The Miami Marlins didn’t ease into their biggest series of the young season. They made a statement.
Behind a three-run home run from Agustín Ramírez and a three-hit, three-RBI night from Liam Hicks, Miami beat the Atlanta Braves 10-4 on Monday night at Truist Park in front of 22,912 fans. The win pulled the Marlins to 9-8 and within a single game of first place in the NL East. It also drew a line under something that had been building all season: the two best teams in the division are also the two most internationally diverse rosters in the National League.
They just happen to be the Marlins and the Braves.

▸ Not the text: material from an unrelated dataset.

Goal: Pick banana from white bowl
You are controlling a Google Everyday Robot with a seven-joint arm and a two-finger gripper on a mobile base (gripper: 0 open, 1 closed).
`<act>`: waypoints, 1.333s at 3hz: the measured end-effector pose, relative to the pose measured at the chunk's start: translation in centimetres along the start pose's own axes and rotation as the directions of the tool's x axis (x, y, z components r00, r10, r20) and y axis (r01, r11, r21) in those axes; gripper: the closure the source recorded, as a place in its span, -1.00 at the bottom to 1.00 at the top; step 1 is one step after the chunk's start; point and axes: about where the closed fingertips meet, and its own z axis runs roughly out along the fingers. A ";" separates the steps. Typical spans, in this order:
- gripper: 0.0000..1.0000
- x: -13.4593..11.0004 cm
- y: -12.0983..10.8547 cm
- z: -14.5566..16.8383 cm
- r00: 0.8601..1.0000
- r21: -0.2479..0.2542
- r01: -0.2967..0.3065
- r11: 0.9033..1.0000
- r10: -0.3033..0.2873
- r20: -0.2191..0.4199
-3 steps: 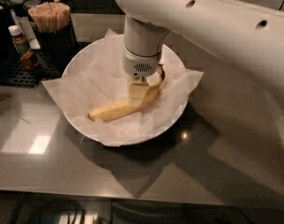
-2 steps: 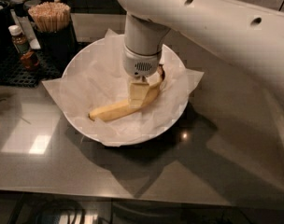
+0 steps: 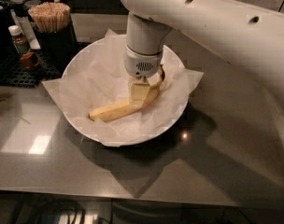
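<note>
The white bowl [image 3: 93, 133] stands on the grey counter, lined with crinkled white paper [image 3: 97, 78] whose corners stick out over the rim. The yellow banana [image 3: 111, 111] lies in the bowl, running from lower left up to its dark stem tip [image 3: 161, 73] at the right. My gripper [image 3: 141, 97] reaches straight down into the bowl on the white arm [image 3: 202, 17] and sits right at the banana's right half, touching or nearly touching it. The wrist hides part of the banana near the stem.
A dark cup full of wooden sticks [image 3: 49, 15] and a small brown bottle [image 3: 20, 41] stand on a black mat [image 3: 11, 71] at the back left. The grey counter [image 3: 226, 148] stretches right and forward; its front edge runs along the bottom.
</note>
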 end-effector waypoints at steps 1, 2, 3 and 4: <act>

Miami Marlins pitcher Eury Pérez delivers in the first inning of a baseball game against the Atlanta Braves, Monday, April 13, 2026, in Atlanta. (AP Photo/Colin Hubbard)
Ramírez Breaks It Open
The game turned in the top of the fifth. Miami had built a 3-0 lead in the fourth — a Hicks sacrifice fly, an Otto Lopez RBI single, a Connor Norby RBI knock — only to watch Atlanta answer with three in the bottom half, capped by a Dominic Smith sacrifice fly that tied it at 3.
Grant Holmes came out for the fifth and was pulled after five pitches. Aaron Bummer entered. Graham Pauley singled. Xavier Edwards singled. And Agustín Ramírez turned on a 1-2 fastball and drove it 418 feet to left-center field.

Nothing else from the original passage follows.